Top 10 Mistakes that Podcast Guests Make
So, you are about to be interviewed as a guest on a podcast. Are you wondering what are the most common mistakes that guests make and how can you avoid them? Well, this list is for you. I’ve also got a list of Top 10 Mistakes Podcast Listeners Make and Top 10 Mistakes Podcasters Make. Here are the Top 10 Mistakes that Podcast Guests Make.
#1 Being in a Noisy or Echoey Room
Before you do your interview, pick out the space where it will happen. You want a quiet space where you will not be interrupted. You want a room with as little echo or reverb as possible. Try recording an audio sample on your laptop. Read a poem or something. Then listen to the recording. How does it sound? Is there too much background noise? Maybe you have a noisy fan or a loud coworker. Maybe the recording sounds like you are in a tiny metal box or big cave? If your sample sounds terrible, you need to find a different space or fix the problems. You’re never going to sound perfect and that is okay. You just don’t want to sound bad.
#2 Reading from Notes
Being interviewed can be scary. Especially, if it is your first time. It is a great idea to have some notes to refer to. It is a terrible idea to try to read from your notes verbatim. If you answer a question by reading a prewritten answer, you are going to sound unprofessional. You are probably going to sound awkward, scared, and boring. If you need to read something, announce it and keep it short. An interview is supposed to be a conversation. Reading directly from your notes will quickly turn it into a dull monologue.
#3 Not Having an Updated Computer
Make sure your computer is up to date. You don’t want to have a software update to happen during recording. These updates can hurt the audio quality and be distracting. The worst case is when your computer automatically reboots during the interview. You can avoid this by making sure everything is up to date a couple days before the interview. This means the OS, browsers, and any VoIP software like Skype.
#4 Not Showing Up
The most important thing you can do as a guest is to show up.

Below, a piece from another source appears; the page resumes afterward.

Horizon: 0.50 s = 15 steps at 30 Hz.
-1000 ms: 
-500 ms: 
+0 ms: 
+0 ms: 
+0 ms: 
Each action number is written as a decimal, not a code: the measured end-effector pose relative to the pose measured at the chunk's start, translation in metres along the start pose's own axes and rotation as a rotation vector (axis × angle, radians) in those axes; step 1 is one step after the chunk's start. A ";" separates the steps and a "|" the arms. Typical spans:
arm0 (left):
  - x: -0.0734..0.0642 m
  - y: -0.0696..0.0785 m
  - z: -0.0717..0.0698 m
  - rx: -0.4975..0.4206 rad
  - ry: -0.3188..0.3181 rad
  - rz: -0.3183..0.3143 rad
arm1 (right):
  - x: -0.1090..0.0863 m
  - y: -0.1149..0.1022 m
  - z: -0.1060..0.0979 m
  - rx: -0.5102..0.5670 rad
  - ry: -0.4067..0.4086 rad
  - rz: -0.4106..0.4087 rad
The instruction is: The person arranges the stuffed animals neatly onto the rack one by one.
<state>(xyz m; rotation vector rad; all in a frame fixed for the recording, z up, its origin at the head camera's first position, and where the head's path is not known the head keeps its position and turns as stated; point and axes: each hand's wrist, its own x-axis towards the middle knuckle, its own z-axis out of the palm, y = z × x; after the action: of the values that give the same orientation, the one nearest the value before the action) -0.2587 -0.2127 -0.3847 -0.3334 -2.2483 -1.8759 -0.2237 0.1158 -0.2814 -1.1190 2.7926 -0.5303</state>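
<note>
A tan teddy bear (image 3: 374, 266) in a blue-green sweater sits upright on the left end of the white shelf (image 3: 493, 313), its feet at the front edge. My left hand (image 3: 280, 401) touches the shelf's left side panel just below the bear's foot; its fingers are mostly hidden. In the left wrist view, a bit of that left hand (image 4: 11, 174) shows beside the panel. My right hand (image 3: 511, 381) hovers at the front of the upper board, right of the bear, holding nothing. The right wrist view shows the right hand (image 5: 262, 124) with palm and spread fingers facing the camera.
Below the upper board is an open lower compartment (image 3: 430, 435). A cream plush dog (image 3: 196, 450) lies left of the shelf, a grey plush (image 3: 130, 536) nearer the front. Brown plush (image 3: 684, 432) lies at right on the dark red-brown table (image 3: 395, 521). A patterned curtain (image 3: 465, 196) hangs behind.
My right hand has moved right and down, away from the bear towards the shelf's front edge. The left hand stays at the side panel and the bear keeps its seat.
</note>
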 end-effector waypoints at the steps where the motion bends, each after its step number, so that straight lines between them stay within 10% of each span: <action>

Most interviewers will work with you on setting up an agreed upon time for the interview. Please, try to show up on time. We all have busy schedules. If you don’t show up on time, you are wasting the interviewer’s time. The worst thing to do is completely miss the scheduled interview altogether. Be professional. If you are going to be late, send an email explaining your situation. If you forget about the scheduled interview, contact the host as soon as possible and apologize. The host has probably spent time doing research, setting up to record, and has reserved time to talk to you. If you are lucky the host will allow you to reschedule. But you have no right to reschedule, if you forgot. You wasted the hosts time and they might not want to risk it again.
#5 Not Answering the Question
Evasion is a crutch that many guests use during interviews. From presidential debates to podcast interviews we have all seen it. Just because the host tolerated you dodging the question, that does not mean the audience will. The most common method is when a guest will answer the question they want to answer but not the question that was asked. The audience will notice. They may think that you are incompetent or dishonest. Don’t take that risk. Always assume the audience is smarter than you.
#6 Not Reading Emails
The host or producer of the podcast will probably send you some details about the interview. Usually this will include when it will happen, how you will connect, and often the topics to be covered. You should read this email. Don’t wait till the last minute. Read it as soon as you can. If you have any questions, you should ask them before the interview is scheduled to start.
Unless explicitly stated otherwise, always assume that swearing and other foul language is not allowed. If it is allowed fine, but it is better to be safe than sorry. The same thing goes for crude jokes and derogatory comments. Remember, this conversation is being recorded and will be publicly released. Try not to say anything that you will later regret.
#8 Not Knowing What You are Talking About
Do not agree to do an interview about a subject that you are not knowledgeable about. Your ignorance will quickly become apparent. Don’t get me wrong. You don’t have to be the world’s greatest expert. But don’t say yes to an interview just to say yes. You will not be able to BS your way through it. The host might be gracious about your deception, but the audience will not. People on the internet love to point out when someone is wrong. If you lie about your expertise they will attack you without mercy. It is always okay to say, I don’t know.
#9 Not Being Engaging
Listeners will not listen to a boring interview. If you are answering questions with monosyllabic answers, you are being boring. An interview is a conversation. Conversations are a dance. The host and the guest need to work together. Even if the host is asking dumb questions, you can give interesting answers. Maybe your interesting answers will inspire better questions.
#10 Not Being Cordial
This is simple. Be friendly. Don’t be mean. Say please and thank you. Don’t try to assert your social dominance. This is not the place for that. Even if the host is being antagonistic. Keep being nice. You can’t win a fight with the host. If things get bad, just end the interview. Remember, this is being recorded and will be released publicly.